- Task to complete -
Copy exactly the lines from the start of the data below through the one that carries "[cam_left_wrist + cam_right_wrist", and only those.

Data block Start Marker

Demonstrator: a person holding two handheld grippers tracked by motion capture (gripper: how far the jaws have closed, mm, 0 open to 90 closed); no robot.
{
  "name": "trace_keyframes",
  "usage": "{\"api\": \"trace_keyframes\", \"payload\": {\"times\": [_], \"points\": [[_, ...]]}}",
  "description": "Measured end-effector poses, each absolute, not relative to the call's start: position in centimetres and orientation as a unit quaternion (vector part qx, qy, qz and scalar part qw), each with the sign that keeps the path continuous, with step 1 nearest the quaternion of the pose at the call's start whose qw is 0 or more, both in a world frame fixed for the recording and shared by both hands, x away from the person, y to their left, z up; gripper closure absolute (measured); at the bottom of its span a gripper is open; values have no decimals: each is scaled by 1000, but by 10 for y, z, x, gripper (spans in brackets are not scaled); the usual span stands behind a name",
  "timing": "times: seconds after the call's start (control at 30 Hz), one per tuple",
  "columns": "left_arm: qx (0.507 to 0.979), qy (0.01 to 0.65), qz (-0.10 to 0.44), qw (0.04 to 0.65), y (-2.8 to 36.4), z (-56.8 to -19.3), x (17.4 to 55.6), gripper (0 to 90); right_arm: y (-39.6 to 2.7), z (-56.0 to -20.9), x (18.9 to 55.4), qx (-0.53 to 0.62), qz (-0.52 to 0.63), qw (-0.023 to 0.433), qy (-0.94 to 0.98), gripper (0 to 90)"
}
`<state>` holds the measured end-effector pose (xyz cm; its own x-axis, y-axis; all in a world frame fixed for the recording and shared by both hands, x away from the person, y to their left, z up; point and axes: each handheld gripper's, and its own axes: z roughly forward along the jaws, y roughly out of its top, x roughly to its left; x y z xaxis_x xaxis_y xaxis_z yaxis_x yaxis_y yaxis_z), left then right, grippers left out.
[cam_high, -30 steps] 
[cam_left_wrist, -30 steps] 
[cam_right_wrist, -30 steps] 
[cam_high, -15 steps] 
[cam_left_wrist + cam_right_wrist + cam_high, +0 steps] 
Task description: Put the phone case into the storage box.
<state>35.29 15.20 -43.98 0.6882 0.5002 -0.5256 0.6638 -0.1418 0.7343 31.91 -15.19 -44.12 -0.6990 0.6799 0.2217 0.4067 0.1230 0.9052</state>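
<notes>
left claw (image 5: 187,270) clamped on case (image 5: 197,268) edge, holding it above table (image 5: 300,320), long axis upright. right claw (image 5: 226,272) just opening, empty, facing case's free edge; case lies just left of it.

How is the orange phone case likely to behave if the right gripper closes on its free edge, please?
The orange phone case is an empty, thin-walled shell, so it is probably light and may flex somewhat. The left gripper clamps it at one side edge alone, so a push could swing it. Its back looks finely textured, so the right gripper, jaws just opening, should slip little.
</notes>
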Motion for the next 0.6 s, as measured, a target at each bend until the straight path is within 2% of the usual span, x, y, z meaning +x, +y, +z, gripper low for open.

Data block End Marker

- Answer section -
Demonstrator: a person holding two handheld grippers tracked by motion capture (gripper: how far the jaws have closed, mm, 0 open to 90 closed); no robot.
{
  "name": "trace_keyframes",
  "usage": "{\"api\": \"trace_keyframes\", \"payload\": {\"times\": [_], \"points\": [[_, ...]]}}",
  "description": "Measured end-effector poses, each absolute, not relative to the call's start: position in centimetres and orientation as a unit quaternion (vector part qx, qy, qz and scalar part qw), each with the sign that keeps the path continuous, with step 1 nearest the quaternion of the pose at the call's start whose qw is 0 or more, both in a world frame fixed for the recording and shared by both hands, x away from the person, y to their left, z up; gripper closure absolute (measured); at the bottom of its span a gripper is open; values have no decimals: each is scaled by 1000, but by 10 for y, z, x, gripper (spans in brackets are not scaled); the usual span stands behind a name",
  "timing": "times: seconds after the call's start (control at 30 Hz), one per tuple",
  "columns": "left_arm: qx (0.507 to 0.979), qy (0.01 to 0.65), qz (-0.10 to 0.44), qw (0.04 to 0.65), y (-2.8 to 36.4), z (-56.8 to -19.3), x (17.4 to 55.6), gripper (0 to 90); right_arm: y (-39.6 to 2.7), z (-56.0 to -20.9), x (18.9 to 55.4), qx (-0.53 to 0.62), qz (-0.52 to 0.63), qw (-0.023 to 0.433), qy (-0.94 to 0.98), gripper (0 to 90)"
}
`<state>` holds the measured end-effector pose (xyz cm; its own x-axis, y-axis; all in a world frame fixed for the recording and shared by both hands, x away from the person, y to their left, z up; point and axes: each handheld gripper's, and its own axes: z roughly forward along the jaws, y roughly out of its top, x roughly to its left; x y z xaxis_x xaxis_y xaxis_z yaxis_x yaxis_y yaxis_z), left then right, grippers left out.
[cam_high, -30 steps] 
[cam_left_wrist, -30 steps] 
[cam_right_wrist, -30 steps] 
[cam_high, -15 steps] 
[cam_left_wrist + cam_right_wrist + cam_high, +0 steps] 

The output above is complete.